Son Güncelleme: 29 Mayıs 2025 Perşembe - 07:00 | GDH Haber
Seyrettiğim bir tiyatro oyununda küçük bir ülkenin sık sık işgal edilmesi ve kurtarılması sonucu yılın her gününe birden çok bayram düşmesinin yarattığı karışıklık mizahi bir şekilde anlatılıyordu.
27 Mayıs askeri darbesi üzerine düşünürken aynı durumun, bizde de askeri darbeler için söz konusu olabileceğini fark ettim. Mesela başarılı 27 Mayıs 1960 darbesinden önce, bir başka Mayıs ayında, 21 Mayıs 1963'de akim kalan darbe teşebbüsünün olduğunu biliyor muydunuz?
Bu tarih, 27 Mayıs 1960 sonrasında ordu içindeki bölünme neticesinde Milli Birlik Komitesinin seçimlere gitmesinden rahatsız olanların meydana getirdiği Silahlı Kuvvetler Birliğinin seçimlerden sonra yönetime el koymayı planladığı günde darbe yapılmayacağının anlaşılması üzerine 22 Şubat 1962'de başarısızlıkla sonuçlanan darbe teşebbüsünün ertesi yıl yenilendiği tarihtir.
Bu tür başarılı ve başarısız darbe ve darbe teşebbüslerinin tam bir dökümünün yapılması, belki de Türkiye için bir tiyatro oyunun yazılmasına ilham verebilir…
Türkiye ne yazık ki çok zayıf bir hafızaya sahip ve bu konuyla hesaplaşabilecek cesaretten de yoksun. İşte son on günün gazetelerine bakıldığında ne 21 Mayıs darbe teşebbüsünden ne de 27 Mayıs darbesinden yeterince bahsedildiğini göreceksiniz.
Bu konudaki hafıza zayıflığını test etmek üzere Siyasi Düşünceler Tarihi dersi verdiğim kamu yönetimi bölümü öğrencilerine 14 Mayıs 1950'den 27 Mayıs 1960'a, 22 Şubat 1962'den 12 Mart 1970'e kadar on civarında tarih sordum ve şaşırtıcı bir şekilde koca sınıftan doğru dürüst bir cevap bile alamadım.

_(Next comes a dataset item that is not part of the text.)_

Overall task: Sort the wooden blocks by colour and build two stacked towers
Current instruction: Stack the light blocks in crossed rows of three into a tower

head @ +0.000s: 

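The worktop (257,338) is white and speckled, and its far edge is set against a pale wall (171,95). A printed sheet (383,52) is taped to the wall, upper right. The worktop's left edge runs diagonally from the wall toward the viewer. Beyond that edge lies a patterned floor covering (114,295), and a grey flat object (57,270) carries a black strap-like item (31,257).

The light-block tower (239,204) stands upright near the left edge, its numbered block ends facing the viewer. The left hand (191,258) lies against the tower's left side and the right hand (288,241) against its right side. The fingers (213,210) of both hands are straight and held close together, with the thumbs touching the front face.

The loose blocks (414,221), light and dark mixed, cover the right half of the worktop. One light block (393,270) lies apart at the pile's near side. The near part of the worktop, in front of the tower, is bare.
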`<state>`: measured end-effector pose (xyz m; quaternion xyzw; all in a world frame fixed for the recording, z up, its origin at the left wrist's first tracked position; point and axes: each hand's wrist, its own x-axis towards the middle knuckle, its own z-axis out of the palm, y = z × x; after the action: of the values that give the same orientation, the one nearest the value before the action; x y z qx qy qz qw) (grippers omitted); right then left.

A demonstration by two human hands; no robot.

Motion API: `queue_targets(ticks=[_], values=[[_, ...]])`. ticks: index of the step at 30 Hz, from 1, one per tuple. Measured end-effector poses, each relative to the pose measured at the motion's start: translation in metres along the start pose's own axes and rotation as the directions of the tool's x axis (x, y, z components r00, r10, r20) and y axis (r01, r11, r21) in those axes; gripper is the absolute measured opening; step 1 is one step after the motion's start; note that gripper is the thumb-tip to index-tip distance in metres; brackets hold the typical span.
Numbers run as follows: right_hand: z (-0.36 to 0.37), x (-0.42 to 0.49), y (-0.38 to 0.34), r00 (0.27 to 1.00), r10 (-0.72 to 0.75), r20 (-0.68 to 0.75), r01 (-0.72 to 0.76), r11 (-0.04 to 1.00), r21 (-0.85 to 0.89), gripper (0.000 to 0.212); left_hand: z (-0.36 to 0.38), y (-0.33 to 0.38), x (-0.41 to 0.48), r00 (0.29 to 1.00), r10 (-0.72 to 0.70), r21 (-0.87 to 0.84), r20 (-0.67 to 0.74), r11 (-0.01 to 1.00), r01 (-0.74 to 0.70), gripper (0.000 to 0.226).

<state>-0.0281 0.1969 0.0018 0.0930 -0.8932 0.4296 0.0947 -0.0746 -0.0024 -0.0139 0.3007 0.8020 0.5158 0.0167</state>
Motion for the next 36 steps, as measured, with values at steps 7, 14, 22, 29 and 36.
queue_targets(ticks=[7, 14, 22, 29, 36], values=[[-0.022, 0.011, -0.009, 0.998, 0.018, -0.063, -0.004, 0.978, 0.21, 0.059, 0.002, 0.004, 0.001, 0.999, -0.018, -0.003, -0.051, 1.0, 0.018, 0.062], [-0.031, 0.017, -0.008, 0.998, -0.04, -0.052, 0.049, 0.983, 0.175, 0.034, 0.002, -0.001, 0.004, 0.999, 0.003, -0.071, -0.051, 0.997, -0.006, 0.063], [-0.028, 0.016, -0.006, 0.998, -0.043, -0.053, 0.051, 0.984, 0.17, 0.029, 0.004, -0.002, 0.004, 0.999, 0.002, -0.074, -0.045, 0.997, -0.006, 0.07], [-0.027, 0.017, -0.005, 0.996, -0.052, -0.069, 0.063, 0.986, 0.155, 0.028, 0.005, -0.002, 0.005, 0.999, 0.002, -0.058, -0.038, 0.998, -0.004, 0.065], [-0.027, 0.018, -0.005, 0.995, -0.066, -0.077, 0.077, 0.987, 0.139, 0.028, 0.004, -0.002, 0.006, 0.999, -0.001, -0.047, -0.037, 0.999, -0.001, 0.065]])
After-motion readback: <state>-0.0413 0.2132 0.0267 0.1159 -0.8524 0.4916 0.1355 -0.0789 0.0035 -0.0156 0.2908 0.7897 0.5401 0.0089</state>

Bu bilgisizliğin demokratik bir rejimin dayanması gereken siyasi bilinç ve siyasi kültür bakımından ciddi bir handikap teşkil ettiği ortadadır.
Evvela bütün bu darbelerin beslendiği ortak zihniyeti kısaca özetleyelim. Darbelerin mantığına göre, Türk milleti henüz rüştüne ermiş değildir.
Siyasetçiler ve siyasi partiler, bu yüzden milleti kandırmaktadır. Şu halde Türk milletini vesayeti altına alarak onu siyasetçilerden ve kötü niyetli benzeri unsurlardan koruyacak bir aktöre ihtiyaç vardır.
Bu aktör aydınların desteğine de sahip olan ordudur. Ordu, kandırma ilişkilerine dayalı demokrasiye son vererek henüz rüştüne ermemiş Türk milletini vesayeti altına alacak, onu eğitecek reformlar yapacak ve reformlar yerleşinceye kadar yönetimi üstlenecektir.
27 Mayıs darbecilerinin, 27 Ekim 1957 seçimlerini takiben 29 Ekim törenleri yapılırken Cumhurbaşkanını ve Başbakanı tören alanında tutuklama düşünceleri hiçbir ölçü tanımadıklarının en temsil edici örneklerindendir.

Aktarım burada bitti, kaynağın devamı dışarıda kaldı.